EXERCISE AIM: From the line with "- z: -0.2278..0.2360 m" through the line with "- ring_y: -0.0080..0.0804", repeat the entries verbatim, both end lines included, and add nothing.

-- INFORMATION SUPPLIED follows --

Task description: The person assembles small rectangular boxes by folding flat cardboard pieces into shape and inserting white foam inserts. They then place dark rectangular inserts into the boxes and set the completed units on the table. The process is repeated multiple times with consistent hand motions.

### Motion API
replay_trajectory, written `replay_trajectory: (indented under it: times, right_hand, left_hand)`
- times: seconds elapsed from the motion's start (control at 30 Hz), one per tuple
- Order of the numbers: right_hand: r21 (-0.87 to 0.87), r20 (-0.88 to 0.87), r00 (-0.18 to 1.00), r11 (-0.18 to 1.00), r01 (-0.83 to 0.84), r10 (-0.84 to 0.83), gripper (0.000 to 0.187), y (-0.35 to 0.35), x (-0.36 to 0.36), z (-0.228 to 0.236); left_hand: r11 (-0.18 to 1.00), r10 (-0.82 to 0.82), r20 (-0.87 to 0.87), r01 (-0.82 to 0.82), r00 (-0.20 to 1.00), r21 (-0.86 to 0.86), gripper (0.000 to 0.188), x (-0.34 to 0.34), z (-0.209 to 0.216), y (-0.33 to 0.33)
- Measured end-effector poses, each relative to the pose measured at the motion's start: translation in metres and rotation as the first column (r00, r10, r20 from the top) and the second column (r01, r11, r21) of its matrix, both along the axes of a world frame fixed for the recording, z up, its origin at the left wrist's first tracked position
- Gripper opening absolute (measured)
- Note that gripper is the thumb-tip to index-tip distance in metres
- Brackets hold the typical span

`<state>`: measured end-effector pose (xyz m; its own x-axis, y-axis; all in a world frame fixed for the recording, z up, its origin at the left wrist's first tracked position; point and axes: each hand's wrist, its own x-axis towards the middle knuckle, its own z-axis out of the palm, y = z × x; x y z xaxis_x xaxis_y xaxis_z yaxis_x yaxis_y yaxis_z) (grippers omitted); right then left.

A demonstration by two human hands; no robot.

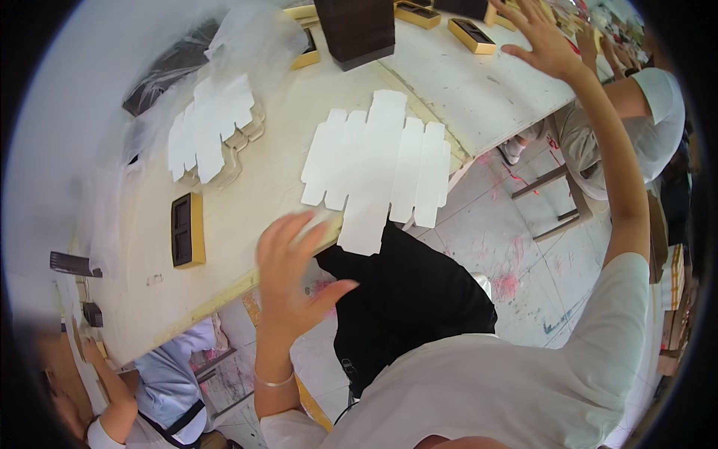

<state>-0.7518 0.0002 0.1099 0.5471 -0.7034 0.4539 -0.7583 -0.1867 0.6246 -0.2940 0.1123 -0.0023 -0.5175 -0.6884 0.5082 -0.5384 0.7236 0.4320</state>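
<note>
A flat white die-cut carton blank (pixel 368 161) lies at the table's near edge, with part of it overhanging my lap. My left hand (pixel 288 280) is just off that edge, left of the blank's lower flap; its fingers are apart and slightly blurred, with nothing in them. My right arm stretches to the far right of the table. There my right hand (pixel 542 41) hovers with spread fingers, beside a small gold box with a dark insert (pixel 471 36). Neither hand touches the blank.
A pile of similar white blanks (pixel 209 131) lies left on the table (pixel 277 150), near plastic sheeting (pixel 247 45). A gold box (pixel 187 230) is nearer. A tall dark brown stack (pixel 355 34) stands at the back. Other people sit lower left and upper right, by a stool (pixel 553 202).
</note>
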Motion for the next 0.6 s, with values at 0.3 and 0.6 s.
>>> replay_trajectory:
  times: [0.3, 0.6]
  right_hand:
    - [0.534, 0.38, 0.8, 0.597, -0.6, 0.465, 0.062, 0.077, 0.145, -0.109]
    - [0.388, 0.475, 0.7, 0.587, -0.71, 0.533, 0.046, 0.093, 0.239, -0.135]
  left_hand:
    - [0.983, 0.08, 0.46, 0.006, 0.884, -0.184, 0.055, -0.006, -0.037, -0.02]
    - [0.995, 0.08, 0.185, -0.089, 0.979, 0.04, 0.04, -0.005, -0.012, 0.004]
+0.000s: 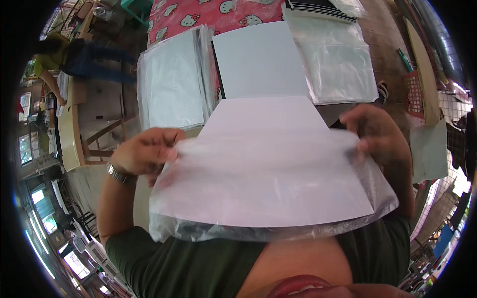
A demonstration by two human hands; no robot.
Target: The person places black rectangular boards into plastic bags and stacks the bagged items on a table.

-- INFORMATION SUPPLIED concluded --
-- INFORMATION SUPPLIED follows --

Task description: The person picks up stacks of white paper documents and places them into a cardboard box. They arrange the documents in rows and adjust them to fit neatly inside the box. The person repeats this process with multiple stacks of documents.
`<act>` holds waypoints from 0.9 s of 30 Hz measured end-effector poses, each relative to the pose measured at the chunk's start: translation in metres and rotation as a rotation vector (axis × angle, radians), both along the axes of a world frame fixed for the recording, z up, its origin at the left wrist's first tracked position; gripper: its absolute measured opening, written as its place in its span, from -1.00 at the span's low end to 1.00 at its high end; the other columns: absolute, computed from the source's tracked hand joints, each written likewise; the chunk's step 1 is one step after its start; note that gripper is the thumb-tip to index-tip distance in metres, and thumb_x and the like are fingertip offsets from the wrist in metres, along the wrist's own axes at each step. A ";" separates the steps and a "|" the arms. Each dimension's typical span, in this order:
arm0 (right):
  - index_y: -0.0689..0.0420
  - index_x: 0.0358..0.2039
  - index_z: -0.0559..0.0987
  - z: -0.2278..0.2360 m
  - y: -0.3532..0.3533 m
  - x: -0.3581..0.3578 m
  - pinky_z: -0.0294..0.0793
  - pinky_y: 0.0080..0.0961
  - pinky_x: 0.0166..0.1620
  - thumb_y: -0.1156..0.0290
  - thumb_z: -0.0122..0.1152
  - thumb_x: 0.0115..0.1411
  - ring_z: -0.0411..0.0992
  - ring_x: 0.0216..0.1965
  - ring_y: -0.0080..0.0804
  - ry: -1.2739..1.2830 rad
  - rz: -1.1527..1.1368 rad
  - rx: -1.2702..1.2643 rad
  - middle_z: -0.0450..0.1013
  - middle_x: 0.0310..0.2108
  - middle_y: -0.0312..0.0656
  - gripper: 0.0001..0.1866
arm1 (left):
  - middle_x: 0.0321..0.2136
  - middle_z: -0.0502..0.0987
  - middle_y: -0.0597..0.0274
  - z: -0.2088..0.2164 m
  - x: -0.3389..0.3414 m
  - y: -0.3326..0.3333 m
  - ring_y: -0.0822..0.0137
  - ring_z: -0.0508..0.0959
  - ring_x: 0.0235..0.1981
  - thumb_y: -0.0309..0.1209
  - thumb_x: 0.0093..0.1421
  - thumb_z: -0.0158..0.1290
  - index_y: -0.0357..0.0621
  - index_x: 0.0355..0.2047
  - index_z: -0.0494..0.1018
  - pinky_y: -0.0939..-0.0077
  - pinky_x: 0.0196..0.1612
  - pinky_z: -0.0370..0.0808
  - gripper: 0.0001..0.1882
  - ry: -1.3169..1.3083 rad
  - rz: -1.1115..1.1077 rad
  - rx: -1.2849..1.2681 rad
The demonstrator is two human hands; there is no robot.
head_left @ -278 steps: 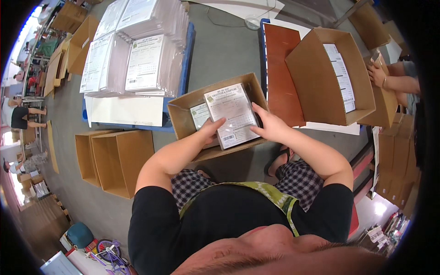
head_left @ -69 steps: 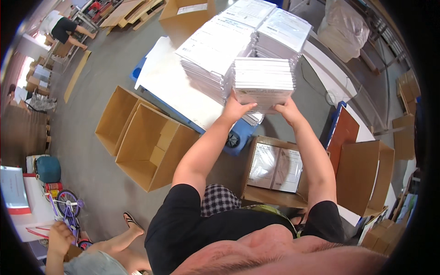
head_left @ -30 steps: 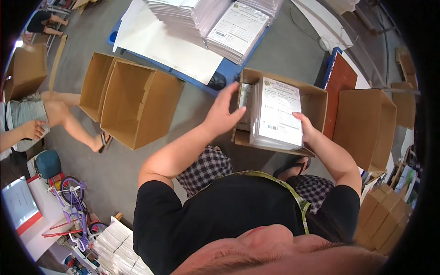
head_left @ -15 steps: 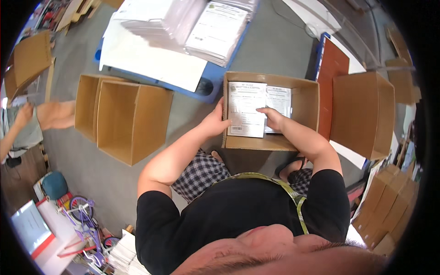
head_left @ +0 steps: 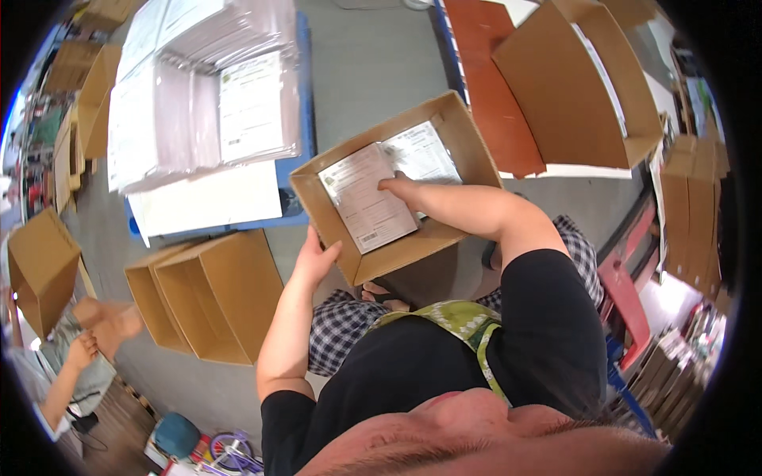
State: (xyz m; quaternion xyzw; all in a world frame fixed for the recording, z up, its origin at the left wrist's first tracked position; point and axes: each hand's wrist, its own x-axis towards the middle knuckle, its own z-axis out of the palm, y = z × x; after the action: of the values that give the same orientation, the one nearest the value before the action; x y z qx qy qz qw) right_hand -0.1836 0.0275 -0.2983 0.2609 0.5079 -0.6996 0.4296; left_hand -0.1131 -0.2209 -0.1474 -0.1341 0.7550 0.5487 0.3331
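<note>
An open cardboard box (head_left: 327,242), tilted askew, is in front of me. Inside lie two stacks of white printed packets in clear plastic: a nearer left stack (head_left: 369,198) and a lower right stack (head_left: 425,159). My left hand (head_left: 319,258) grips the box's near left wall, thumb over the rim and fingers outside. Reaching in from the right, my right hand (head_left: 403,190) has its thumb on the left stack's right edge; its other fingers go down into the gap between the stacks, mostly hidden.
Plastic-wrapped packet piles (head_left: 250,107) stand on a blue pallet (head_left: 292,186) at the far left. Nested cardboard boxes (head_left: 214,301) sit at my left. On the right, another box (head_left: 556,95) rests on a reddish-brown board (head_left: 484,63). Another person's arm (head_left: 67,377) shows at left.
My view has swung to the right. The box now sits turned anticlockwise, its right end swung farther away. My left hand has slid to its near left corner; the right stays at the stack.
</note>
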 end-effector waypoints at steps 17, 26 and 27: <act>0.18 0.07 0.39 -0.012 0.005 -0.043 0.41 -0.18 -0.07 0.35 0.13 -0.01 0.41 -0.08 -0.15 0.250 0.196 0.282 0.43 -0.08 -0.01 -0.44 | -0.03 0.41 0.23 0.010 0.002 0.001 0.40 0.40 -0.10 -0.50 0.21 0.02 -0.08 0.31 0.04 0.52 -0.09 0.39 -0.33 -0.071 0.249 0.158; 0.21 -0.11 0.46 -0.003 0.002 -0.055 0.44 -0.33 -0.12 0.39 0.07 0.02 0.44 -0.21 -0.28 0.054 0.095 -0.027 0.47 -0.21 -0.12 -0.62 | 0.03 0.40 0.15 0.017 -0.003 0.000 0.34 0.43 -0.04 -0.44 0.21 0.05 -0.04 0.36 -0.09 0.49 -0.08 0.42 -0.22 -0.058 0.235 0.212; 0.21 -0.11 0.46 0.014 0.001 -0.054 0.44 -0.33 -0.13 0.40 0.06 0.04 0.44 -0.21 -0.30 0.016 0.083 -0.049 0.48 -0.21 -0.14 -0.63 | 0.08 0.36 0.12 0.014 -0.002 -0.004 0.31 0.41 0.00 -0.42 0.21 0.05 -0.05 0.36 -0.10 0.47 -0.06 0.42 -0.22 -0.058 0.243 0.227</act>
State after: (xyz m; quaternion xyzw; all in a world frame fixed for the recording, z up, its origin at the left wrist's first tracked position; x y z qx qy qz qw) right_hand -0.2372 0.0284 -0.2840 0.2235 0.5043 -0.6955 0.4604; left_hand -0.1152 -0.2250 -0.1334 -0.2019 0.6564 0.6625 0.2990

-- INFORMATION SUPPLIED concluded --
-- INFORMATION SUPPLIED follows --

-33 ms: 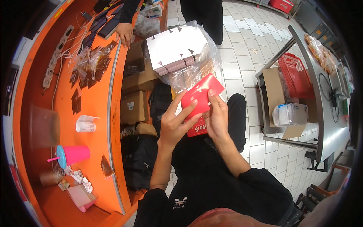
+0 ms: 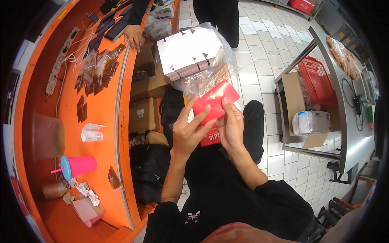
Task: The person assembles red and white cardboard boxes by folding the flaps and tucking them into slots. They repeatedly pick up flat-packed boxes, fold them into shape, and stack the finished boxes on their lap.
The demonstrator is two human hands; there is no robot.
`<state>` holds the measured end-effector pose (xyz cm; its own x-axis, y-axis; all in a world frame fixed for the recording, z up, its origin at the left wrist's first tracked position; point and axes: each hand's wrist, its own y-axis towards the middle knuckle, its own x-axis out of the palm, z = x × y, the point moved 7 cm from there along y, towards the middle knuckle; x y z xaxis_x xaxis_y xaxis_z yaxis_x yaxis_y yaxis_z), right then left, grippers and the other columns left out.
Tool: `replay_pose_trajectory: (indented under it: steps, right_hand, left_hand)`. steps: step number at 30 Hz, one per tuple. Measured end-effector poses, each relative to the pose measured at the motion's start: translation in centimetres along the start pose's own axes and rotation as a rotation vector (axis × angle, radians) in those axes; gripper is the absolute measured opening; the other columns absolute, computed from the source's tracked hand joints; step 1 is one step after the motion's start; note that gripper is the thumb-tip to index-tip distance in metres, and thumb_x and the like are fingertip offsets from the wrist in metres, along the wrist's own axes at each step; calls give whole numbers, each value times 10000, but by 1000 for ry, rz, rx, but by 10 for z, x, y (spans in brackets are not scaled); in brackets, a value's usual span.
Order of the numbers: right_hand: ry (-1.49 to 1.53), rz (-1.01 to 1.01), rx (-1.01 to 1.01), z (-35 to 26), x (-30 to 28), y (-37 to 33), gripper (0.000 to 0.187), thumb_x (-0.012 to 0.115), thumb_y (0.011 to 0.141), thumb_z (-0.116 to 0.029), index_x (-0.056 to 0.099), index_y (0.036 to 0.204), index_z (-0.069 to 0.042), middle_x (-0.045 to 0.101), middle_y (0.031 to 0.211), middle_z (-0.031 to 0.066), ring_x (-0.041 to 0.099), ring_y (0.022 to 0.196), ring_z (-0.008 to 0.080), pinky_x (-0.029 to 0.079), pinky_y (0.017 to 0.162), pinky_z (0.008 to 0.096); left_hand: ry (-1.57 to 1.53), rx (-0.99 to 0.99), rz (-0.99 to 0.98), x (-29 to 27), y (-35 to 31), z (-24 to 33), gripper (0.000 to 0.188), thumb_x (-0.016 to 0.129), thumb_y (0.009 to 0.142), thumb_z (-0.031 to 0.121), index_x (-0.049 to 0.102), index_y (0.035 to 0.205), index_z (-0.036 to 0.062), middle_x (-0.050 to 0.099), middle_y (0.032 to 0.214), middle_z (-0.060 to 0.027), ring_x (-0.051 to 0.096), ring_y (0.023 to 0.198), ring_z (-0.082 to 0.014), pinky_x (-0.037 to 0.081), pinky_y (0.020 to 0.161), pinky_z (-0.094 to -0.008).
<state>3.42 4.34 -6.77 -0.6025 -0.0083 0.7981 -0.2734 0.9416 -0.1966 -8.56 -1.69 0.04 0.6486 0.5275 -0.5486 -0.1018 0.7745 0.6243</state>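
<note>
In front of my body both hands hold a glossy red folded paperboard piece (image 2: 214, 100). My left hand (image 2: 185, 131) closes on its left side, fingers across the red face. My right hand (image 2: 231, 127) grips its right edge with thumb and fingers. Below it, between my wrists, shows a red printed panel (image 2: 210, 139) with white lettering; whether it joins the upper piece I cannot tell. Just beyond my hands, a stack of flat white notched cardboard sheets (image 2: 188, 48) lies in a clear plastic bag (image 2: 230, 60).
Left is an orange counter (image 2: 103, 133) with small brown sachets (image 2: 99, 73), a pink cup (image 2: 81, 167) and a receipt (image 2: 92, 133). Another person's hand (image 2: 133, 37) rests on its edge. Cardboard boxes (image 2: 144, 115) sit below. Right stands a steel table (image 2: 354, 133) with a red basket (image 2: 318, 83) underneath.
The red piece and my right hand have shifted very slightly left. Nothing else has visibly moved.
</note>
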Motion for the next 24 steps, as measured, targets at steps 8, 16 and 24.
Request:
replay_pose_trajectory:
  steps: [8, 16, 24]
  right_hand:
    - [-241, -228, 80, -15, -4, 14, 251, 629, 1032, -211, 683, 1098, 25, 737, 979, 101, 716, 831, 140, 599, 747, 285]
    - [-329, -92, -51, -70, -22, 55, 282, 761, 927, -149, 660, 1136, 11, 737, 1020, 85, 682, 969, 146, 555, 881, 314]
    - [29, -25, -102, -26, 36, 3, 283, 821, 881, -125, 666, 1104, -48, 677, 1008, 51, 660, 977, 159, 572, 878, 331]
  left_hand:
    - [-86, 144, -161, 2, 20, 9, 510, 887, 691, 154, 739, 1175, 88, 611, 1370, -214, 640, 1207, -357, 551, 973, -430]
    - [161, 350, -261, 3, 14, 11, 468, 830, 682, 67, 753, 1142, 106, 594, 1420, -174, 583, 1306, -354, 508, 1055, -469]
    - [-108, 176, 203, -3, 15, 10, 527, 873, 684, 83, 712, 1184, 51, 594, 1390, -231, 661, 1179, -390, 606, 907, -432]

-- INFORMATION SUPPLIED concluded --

ANSWER BOX:
  - z: -0.2278..0.2360 m
  - y: -0.3532..0.3533 m
  - x: -0.3581..0.3578 m
  - pinky_z: -0.0294..0.0793
  - pinky_y: 0.0080..0.0961
  - pinky_x: 0.0166..0.1620
  - thumb_y: -0.1156..0.0290
  - thumb_z: -0.0122..0.1152
  - thumb_x: 0.0115..0.1411
  - ring_z: -0.0411..0.0992
  - ring_x: 0.0216..0.1965
  - ring_y: -0.0080..0.0804

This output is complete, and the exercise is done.